▸ **Task requirements**
Copy out all of the data word for word. Omit every picture.

[Material supplied — start]

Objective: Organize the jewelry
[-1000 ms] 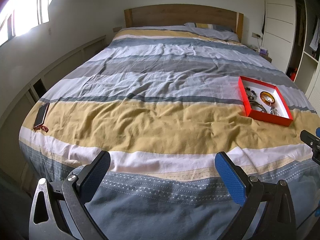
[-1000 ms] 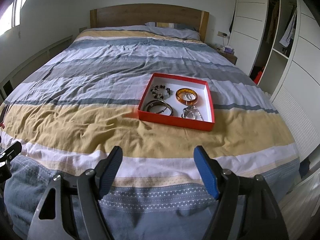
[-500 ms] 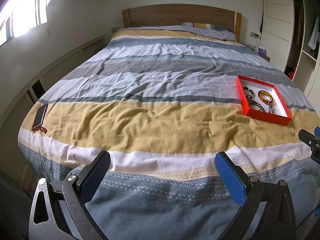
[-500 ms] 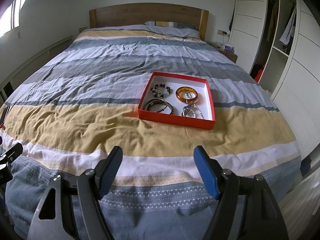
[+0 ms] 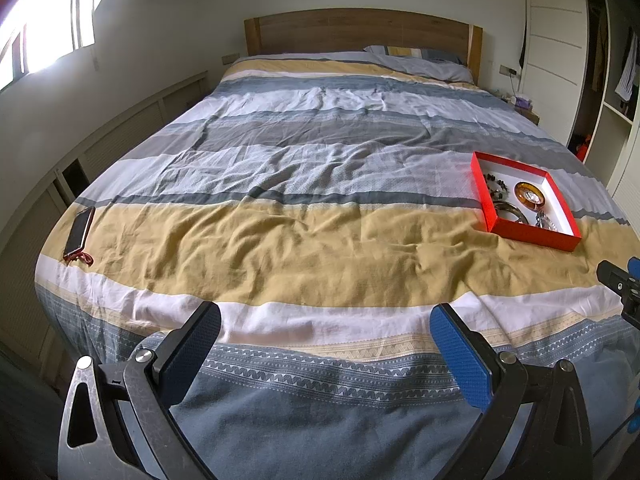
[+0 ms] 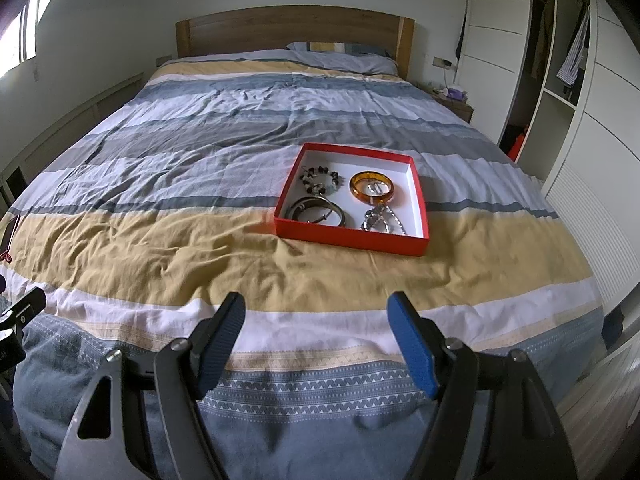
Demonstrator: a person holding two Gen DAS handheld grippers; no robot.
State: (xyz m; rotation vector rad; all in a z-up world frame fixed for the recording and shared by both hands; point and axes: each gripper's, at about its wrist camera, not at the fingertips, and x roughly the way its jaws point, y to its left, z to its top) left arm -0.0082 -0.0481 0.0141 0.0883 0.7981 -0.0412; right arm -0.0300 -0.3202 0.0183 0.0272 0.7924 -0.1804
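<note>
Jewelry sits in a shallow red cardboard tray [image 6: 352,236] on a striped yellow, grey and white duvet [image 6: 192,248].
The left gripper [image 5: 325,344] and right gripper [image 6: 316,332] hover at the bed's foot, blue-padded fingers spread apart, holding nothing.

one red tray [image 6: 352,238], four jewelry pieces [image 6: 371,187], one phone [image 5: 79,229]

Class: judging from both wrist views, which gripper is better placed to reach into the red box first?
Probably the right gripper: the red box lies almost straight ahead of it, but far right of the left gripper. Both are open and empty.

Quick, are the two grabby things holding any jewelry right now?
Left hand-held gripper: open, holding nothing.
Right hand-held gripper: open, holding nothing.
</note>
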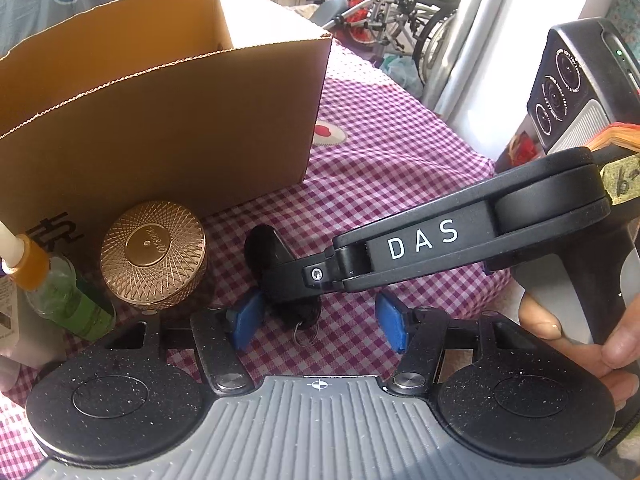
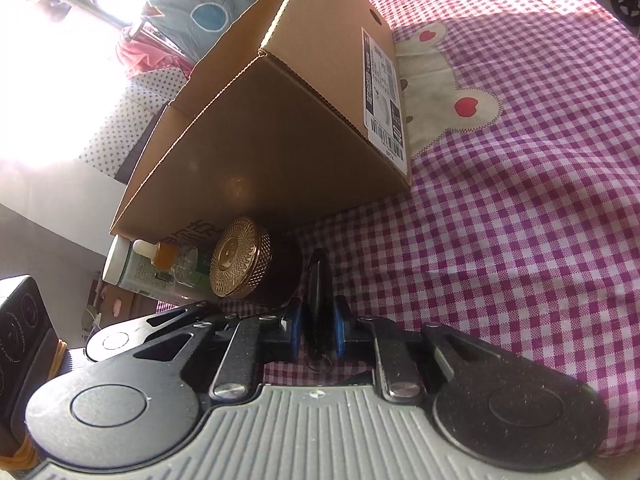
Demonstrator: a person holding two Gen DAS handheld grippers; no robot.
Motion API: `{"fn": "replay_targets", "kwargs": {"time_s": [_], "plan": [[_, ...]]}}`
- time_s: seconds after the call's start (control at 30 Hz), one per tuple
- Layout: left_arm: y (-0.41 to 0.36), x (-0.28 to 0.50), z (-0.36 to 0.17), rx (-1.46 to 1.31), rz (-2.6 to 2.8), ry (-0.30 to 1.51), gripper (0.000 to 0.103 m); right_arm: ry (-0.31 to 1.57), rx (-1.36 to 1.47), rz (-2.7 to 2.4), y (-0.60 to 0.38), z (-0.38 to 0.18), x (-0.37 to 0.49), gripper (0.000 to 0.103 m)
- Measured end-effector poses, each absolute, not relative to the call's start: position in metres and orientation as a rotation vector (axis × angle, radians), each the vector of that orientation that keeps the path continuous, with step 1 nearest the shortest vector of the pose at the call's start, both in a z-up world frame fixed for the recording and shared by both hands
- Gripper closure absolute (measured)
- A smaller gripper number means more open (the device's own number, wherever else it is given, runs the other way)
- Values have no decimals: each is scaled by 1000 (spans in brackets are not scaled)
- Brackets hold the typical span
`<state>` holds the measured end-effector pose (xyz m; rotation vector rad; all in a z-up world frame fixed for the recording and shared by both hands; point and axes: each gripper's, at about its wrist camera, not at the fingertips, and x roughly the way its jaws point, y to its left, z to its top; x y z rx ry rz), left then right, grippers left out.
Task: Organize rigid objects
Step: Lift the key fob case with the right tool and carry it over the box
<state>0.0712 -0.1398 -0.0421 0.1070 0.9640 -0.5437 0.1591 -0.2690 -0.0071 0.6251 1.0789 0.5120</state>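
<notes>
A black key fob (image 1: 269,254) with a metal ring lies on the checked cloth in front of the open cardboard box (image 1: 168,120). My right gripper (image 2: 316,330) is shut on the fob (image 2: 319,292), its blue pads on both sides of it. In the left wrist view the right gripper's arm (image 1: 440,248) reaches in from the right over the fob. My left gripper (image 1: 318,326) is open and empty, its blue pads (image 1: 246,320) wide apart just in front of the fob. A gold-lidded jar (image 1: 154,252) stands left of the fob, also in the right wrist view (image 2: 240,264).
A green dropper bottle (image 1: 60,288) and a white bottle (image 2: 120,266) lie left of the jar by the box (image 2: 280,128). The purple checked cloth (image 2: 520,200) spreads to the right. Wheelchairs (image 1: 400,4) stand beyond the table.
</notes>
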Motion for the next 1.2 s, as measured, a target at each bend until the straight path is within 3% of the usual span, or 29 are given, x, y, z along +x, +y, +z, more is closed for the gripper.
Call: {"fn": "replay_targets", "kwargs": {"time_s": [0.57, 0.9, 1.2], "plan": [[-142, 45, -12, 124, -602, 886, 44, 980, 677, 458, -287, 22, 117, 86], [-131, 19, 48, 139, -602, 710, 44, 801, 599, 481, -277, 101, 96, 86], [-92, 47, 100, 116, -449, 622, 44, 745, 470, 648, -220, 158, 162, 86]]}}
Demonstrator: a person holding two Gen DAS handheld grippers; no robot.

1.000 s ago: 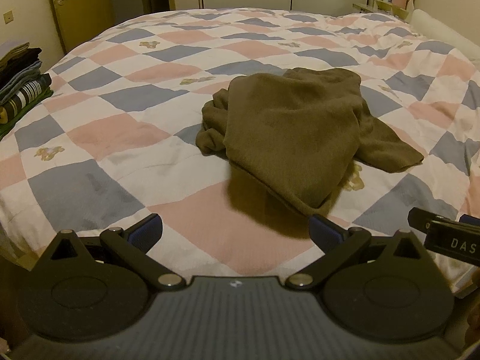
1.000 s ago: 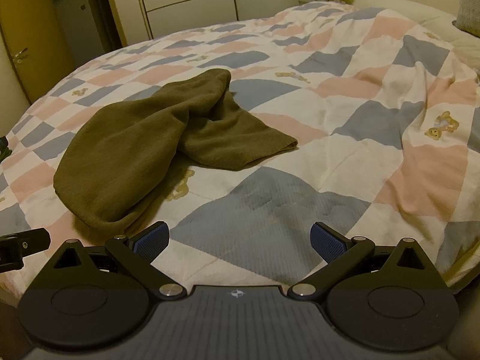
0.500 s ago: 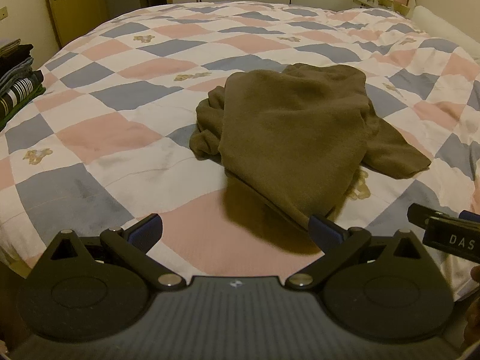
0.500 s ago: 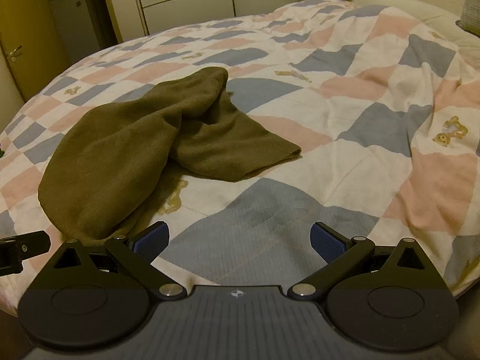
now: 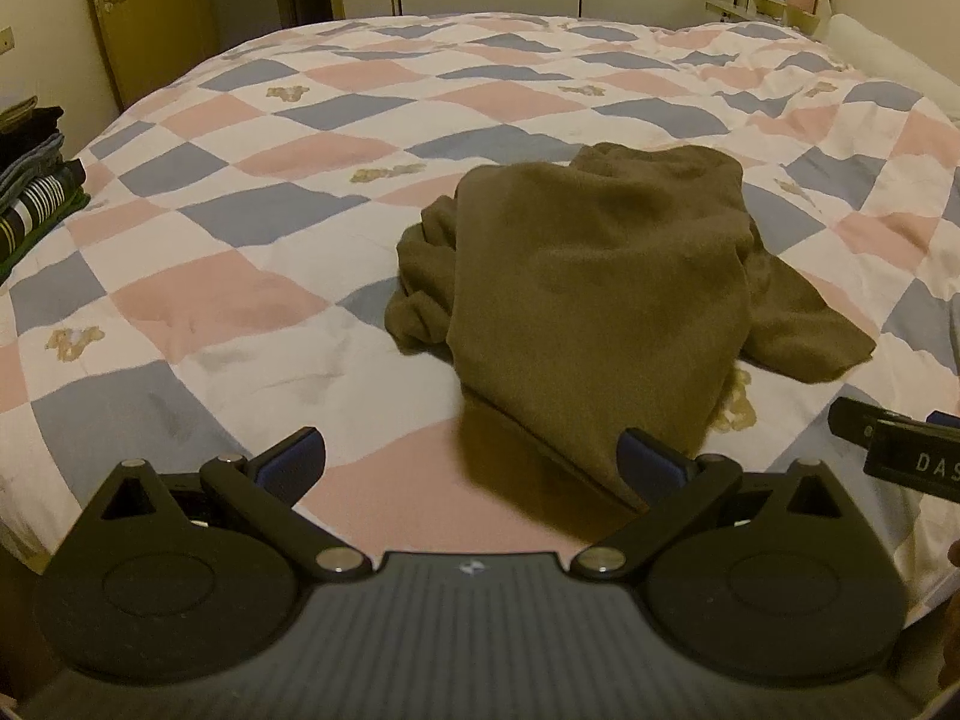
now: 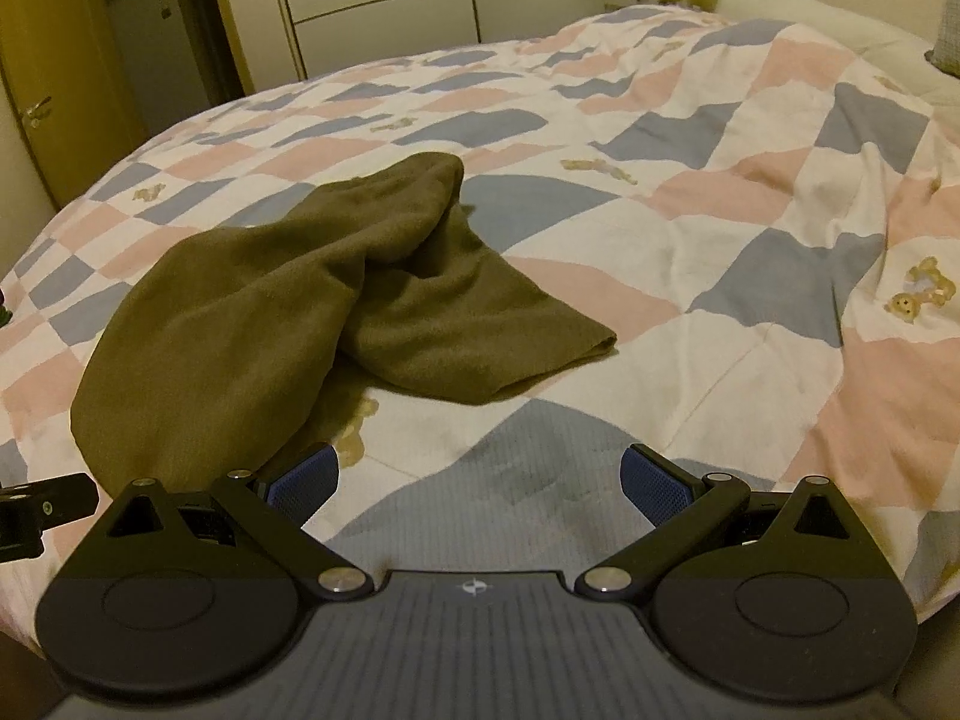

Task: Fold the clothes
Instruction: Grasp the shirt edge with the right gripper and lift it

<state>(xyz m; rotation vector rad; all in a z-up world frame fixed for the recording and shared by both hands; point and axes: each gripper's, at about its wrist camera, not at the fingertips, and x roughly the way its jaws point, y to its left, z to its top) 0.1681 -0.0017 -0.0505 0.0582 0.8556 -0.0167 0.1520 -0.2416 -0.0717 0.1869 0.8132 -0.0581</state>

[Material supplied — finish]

▸ **Response area**
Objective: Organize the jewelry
[-1000 ms] 
[-1000 ms] 
[-500 ms] 
[-500 ms] 
[+0 ms] 
[+0 ms] 
Demonstrator: a person holding two Gen DAS handheld grippers; no robot.
State: (xyz m; rotation vector rad; all in a z-up world frame fixed for the recording and shared by both hands; point and axes: each gripper's, at about its wrist camera, not at the fingertips, and x roughly the way its jaws point, y to its left, z to its top) left arm -0.0082 -0.0481 0.0141 0.0883 0.7981 -0.0412; right arm -0.0300 -0.3202 0.0183 0.0272 0.7924 -0.1804
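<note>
Jewelry sits in a shallow red cardboard tray [image 6: 352,236] on a striped yellow, grey and white duvet [image 6: 192,248].
The left gripper [image 5: 325,344] and right gripper [image 6: 316,332] hover at the bed's foot, blue-padded fingers spread apart, holding nothing.

one red tray [image 6: 352,238], four jewelry pieces [image 6: 371,187], one phone [image 5: 79,229]

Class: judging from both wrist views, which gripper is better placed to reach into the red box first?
Probably the right gripper: the red box lies almost straight ahead of it, but far right of the left gripper. Both are open and empty.

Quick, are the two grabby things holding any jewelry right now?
Left hand-held gripper: open, holding nothing.
Right hand-held gripper: open, holding nothing.
</note>
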Demonstrator: a person holding two Gen DAS handheld grippers; no robot.
Motion API: `{"fn": "replay_targets", "kwargs": {"time_s": [_], "plan": [[_, ...]]}}`
- time_s: seconds after the call's start (control at 30 Hz), one per tuple
- Layout: left_arm: y (-0.41 to 0.36), x (-0.28 to 0.50), z (-0.36 to 0.17), rx (-1.46 to 1.31), rz (-2.6 to 2.8), ry (-0.30 to 1.51), gripper (0.000 to 0.103 m); right_arm: ry (-0.31 to 1.57), rx (-1.36 to 1.47), rz (-2.7 to 2.4), y (-0.60 to 0.38), z (-0.38 to 0.18), x (-0.37 to 0.49), gripper (0.000 to 0.103 m)
- Measured end-effector poses, each absolute, not relative to the call's start: position in metres and orientation as a rotation vector (axis × angle, radians), each the vector of that orientation that keeps the path continuous, with step 1 nearest the shortest vector of the pose at the call's start, both in a z-up world frame fixed for the recording and shared by both hands
- Gripper closure absolute (measured)
- A smaller gripper number means more open (the device's own number, wherever else it is given, runs the other way)
- Values have no decimals: each is scaled by 1000 (spans in brackets are not scaled)
- Brackets hold the typical span
`<state>` holds the measured end-effector pose (xyz m; rotation vector rad; all in a z-up world frame fixed for the recording and shared by both hands; point and axes: each gripper's, at about its wrist camera, not at the fingertips, and x roughly the way its jaws point, y to its left, z to its top; x y z rx ry rz), left then right, grippers left out.
Task: Organize rigid objects
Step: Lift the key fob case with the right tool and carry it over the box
<state>0.0712 -0.1398 -0.0421 0.1070 0.9640 -0.5437 0.1591 -0.2690 -0.0071 0.6251 1.0789 0.5120</state>
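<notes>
A black key fob (image 1: 269,254) with a metal ring lies on the checked cloth in front of the open cardboard box (image 1: 168,120). My right gripper (image 2: 316,330) is shut on the fob (image 2: 319,292), its blue pads on both sides of it. In the left wrist view the right gripper's arm (image 1: 440,248) reaches in from the right over the fob. My left gripper (image 1: 318,326) is open and empty, its blue pads (image 1: 246,320) wide apart just in front of the fob. A gold-lidded jar (image 1: 154,252) stands left of the fob, also in the right wrist view (image 2: 240,264).
A green dropper bottle (image 1: 60,288) and a white bottle (image 2: 120,266) lie left of the jar by the box (image 2: 280,128). The purple checked cloth (image 2: 520,200) spreads to the right. Wheelchairs (image 1: 400,4) stand beyond the table.
</notes>
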Motion for the next 1.2 s, as measured, a target at each bend until the straight path is within 3% of the usual span, or 29 are given, x, y, z along +x, +y, +z, more is closed for the gripper.
Call: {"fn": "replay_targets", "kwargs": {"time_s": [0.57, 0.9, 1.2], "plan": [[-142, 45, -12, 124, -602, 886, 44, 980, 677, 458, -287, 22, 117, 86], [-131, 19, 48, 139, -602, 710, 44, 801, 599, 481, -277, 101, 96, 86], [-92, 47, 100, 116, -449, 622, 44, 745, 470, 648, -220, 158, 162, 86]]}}
Demonstrator: a person holding two Gen DAS handheld grippers; no robot.

1.000 s ago: 
1.000 s ago: 
0.500 s ago: 
0.500 s ago: 
now: 
now: 

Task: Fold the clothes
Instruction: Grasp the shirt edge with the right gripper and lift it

<state>(xyz m; rotation vector rad; all in a z-up world frame fixed for the recording and shared by both hands; point and axes: each gripper's, at about its wrist camera, not at the fingertips, and x roughly the way its jaws point, y to its left, z to its top) 0.1681 -0.0017 -0.0505 0.0582 0.8556 -0.0167 0.1520 -0.2416 -0.0717 0.1869 0.8132 -0.0581</state>

There is nothing further to this answer.